The trehalose-LAMP mixture beads were also refrigerated (4 °C) over time to evaluate the bioactivity of lyophilized reagents at different time intervals, and the average Ct values of the amplification was calculated (Fig. 5). We observed that the activity of lyophilized beads was not lost after one year storage at 4 °C and the statistical significance are shown in Table 3(a), (b) and (c) for 10 %, 15 %, and 20 % trehalose-LAMP mixture bead, respectively. Although the 20 % trehalose LAMP mixture bead has a lower Ct value, our results showed that these values are not consistent and had a standard error of ± 42. The bioactivity of the 15 % trehalose LAMP mixture beads was significant after one year of storage with a lower Ct value.

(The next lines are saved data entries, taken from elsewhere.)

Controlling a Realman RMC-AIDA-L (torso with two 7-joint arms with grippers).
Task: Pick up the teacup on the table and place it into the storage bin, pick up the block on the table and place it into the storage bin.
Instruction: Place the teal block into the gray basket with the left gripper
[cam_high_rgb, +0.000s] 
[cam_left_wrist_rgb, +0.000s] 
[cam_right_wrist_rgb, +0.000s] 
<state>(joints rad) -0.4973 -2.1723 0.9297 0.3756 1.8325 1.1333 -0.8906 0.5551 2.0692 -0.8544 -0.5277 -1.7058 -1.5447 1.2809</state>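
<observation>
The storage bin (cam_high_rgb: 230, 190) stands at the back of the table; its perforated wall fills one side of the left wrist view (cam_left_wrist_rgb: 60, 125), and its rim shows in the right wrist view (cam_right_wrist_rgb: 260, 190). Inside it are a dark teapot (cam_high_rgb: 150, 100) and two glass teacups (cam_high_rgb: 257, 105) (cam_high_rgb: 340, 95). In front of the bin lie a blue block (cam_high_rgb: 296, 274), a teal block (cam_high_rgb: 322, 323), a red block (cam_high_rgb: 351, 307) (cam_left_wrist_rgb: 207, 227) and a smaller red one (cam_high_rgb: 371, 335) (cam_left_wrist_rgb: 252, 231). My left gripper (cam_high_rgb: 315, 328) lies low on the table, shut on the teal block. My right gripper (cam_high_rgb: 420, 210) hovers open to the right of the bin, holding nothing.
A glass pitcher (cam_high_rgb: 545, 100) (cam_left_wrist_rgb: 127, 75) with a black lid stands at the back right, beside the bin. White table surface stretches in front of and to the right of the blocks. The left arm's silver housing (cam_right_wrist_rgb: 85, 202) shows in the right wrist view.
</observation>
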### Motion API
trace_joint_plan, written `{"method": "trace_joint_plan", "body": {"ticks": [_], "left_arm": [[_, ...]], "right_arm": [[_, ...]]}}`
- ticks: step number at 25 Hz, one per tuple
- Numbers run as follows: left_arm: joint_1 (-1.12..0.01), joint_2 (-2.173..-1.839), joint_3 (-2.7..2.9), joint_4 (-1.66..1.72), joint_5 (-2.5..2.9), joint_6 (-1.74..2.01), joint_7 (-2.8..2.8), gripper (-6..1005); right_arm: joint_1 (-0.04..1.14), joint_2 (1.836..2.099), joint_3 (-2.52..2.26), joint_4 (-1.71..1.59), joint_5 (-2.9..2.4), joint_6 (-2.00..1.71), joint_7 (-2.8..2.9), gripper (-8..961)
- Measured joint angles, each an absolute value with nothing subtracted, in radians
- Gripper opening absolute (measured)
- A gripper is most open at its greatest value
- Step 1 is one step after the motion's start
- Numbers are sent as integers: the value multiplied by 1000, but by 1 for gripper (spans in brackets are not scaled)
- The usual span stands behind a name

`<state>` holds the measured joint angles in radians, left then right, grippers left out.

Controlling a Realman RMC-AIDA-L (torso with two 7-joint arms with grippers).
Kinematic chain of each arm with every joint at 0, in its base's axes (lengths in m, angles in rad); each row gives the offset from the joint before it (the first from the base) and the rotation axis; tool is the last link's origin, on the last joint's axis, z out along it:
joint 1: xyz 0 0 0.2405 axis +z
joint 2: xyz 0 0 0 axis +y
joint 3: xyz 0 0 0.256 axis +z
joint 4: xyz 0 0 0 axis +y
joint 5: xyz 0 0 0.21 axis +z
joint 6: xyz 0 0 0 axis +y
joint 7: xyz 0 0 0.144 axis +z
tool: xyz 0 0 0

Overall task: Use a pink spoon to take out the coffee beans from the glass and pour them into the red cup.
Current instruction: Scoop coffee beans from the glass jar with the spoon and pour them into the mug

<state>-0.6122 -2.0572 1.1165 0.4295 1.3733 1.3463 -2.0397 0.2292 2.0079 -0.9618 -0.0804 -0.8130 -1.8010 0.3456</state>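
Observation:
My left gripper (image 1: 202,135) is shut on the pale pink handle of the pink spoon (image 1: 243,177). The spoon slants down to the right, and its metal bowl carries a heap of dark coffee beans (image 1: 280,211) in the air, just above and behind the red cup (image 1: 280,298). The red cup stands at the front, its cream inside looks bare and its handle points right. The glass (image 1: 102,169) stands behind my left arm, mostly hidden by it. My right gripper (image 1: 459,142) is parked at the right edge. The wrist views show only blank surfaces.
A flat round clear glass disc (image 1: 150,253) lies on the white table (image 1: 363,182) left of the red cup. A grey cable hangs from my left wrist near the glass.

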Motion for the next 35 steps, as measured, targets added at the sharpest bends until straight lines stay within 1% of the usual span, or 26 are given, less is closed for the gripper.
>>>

Quantification and Gel Electrophoresis
The template Northern Pike (Esox lucius) DNA was quantified both before and after the amplification reaction and amplicons were seen in 1 % agarose gel (Fig. 6 (a) and (b)). Before amplification, the Northern Pike DNA concentration was 0.0002 µg/µL and this concentration increases drastically after amplification with lyophilized LAMP reagent beads. The results indicate that the number of DNA copies would be slightly reduced on day seven of storage of LAMP beads at room temperature. The LAMP amplicons were also observed as smear band in agarose gel electrophoresis together with the 1Kb ladder and negative control.